Sequencing Technology

Sequencing on the Illumina HiSeq 2000 has several important characteristics.  The first is that the number of unique reads is extremely high.  Each lane is capable of generating as many as 180 million reads, compared to about 36 reads per run for traditional sequencing.  The second is that these reads take a long time, with a HiSeq run taking from 2.5 to 12 days, compared to just hours for a traditional run.  Third, each individual read is from 50 to 100 bases, compared to many hundreds of bases for standard sequencing.  These differences combine to create substantial challenges for data handling (a long run may generate 7 Tb of data) and data analysis (traditional approaches for sequence assembly are not adequate for short read sequencing).


The initial step in the sequencing process is the preparation of the library.  A library is a representation of the source nucleic acid (RNA or DNA) in a collection of short fragments generated randomly by chemical degradation or mechanical shearing.The preparation of the library is a multi-step process.


For genomic DNA, the process of preparing the library can be visualized by the following.

After the library is constructed and sized via gel electrophoresis, the individual strands that will be the templates are amplified to increase the signal from the sequencing reaction.

The unique feature of sequencing with the Illumina HiSeq 2000 is that the amplification of individual templates is automated and performed on a flowcell.  A flow cell resembles a microscope slide with 8 channels running lengthwise.
Each individual strand on the flowcell is amplified in place by a process called bridge amplification.  This results in about 1000 copies of each strand.  The amplified copies derived from a single template are in a focused location on the flowcell.  This location is called a cluster.

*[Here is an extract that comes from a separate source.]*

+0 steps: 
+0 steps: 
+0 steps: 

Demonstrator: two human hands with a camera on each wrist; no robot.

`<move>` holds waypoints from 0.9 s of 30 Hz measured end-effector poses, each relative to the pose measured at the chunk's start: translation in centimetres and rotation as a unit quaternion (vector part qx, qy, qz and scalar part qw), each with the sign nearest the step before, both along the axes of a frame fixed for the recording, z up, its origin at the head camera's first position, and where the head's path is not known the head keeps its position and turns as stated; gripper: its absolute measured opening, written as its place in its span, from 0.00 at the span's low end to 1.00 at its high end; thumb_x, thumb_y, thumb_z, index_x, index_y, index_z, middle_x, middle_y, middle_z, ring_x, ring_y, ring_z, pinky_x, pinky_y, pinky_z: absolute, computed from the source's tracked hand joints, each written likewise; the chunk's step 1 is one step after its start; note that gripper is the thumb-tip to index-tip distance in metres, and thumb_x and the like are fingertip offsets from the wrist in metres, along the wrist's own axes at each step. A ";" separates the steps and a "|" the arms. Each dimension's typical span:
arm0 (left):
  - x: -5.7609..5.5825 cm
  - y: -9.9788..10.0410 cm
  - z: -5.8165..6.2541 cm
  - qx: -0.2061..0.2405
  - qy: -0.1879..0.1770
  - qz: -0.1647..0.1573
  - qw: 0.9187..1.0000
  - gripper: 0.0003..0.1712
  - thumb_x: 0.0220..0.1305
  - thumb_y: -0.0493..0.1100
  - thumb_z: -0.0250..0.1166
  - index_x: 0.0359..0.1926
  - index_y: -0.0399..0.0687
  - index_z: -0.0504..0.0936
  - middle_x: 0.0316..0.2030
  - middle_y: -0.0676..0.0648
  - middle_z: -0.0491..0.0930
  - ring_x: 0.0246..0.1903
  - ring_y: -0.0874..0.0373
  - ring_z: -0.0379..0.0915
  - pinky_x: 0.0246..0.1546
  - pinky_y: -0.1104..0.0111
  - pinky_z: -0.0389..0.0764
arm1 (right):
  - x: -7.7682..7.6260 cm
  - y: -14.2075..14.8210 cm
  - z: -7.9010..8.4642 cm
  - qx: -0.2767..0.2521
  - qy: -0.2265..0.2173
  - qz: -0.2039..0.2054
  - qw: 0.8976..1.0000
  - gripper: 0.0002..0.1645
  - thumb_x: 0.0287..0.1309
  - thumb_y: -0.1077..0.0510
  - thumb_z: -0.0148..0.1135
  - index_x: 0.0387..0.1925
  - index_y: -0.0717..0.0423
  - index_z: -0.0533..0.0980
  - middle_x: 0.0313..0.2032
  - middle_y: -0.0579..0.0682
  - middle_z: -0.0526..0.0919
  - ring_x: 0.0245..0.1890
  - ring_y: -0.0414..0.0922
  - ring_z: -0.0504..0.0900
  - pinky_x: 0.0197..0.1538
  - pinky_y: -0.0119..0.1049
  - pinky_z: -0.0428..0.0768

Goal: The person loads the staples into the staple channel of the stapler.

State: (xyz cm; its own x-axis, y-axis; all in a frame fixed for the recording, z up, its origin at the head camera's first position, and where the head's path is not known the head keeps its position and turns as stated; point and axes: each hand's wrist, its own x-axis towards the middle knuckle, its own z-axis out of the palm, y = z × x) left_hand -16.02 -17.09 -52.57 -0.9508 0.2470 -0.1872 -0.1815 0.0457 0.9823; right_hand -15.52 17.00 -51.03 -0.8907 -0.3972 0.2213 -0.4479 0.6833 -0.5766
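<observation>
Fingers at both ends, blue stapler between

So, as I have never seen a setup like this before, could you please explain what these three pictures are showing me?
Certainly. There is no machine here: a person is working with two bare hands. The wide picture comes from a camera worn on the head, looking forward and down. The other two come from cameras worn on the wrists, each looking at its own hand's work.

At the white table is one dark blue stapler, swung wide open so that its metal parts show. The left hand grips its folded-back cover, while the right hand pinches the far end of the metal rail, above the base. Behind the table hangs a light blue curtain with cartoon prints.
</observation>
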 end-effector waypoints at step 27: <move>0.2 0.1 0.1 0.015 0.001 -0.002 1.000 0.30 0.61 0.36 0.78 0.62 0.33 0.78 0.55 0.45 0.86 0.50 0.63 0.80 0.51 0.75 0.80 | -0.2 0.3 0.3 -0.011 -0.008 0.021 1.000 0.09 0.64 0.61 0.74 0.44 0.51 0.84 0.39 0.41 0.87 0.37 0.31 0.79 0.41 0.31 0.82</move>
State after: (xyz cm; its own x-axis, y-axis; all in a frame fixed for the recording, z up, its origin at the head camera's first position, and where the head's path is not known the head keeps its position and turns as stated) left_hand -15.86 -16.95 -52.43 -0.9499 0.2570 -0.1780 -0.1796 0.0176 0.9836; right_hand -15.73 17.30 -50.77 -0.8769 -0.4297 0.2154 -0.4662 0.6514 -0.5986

When the process is complete, each flowcell will have as many as 180 million individual readable clusters in one lane on the flowcell.  Each flowcell has 8 lanes, so the total reads for a single run will exceed 1.4 billion.

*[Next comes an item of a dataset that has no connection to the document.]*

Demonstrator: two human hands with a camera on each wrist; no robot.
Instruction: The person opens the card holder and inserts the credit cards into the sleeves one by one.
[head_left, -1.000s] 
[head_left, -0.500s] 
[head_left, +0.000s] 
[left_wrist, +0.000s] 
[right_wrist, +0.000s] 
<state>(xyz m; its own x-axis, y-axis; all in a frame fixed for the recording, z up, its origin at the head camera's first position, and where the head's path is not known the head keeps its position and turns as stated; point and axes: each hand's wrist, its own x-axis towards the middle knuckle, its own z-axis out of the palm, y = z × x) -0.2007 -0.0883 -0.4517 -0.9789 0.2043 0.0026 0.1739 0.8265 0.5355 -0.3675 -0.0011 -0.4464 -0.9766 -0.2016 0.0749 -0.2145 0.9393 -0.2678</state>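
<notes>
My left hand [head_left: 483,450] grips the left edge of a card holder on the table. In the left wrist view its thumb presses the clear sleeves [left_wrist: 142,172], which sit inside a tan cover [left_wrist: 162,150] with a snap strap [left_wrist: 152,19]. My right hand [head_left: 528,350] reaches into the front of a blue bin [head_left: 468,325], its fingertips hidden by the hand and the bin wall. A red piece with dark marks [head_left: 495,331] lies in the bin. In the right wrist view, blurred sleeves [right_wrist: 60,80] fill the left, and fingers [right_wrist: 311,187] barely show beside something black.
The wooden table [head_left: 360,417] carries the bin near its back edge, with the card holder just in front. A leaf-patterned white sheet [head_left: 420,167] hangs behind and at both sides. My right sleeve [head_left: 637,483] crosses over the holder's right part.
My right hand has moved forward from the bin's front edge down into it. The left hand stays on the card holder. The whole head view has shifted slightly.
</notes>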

Sequencing is performed by proprietary chemistry using reversible dye terminators.  Each sequencing pass incorporates one of the four nucleotides into the growing chain.  At the end of the pass, five images are captured - one for focusing and one each for the four nucleotides, which are distinguished by their fluorescence characteristics.  Software calculates the location of each cluster and makes a base call for the cluster.  Sequencing runs are from 50 to 100 bases and run from 3 to 12 days.  All libraries are constructed with barcodes, so multiple samples can be run in each lane.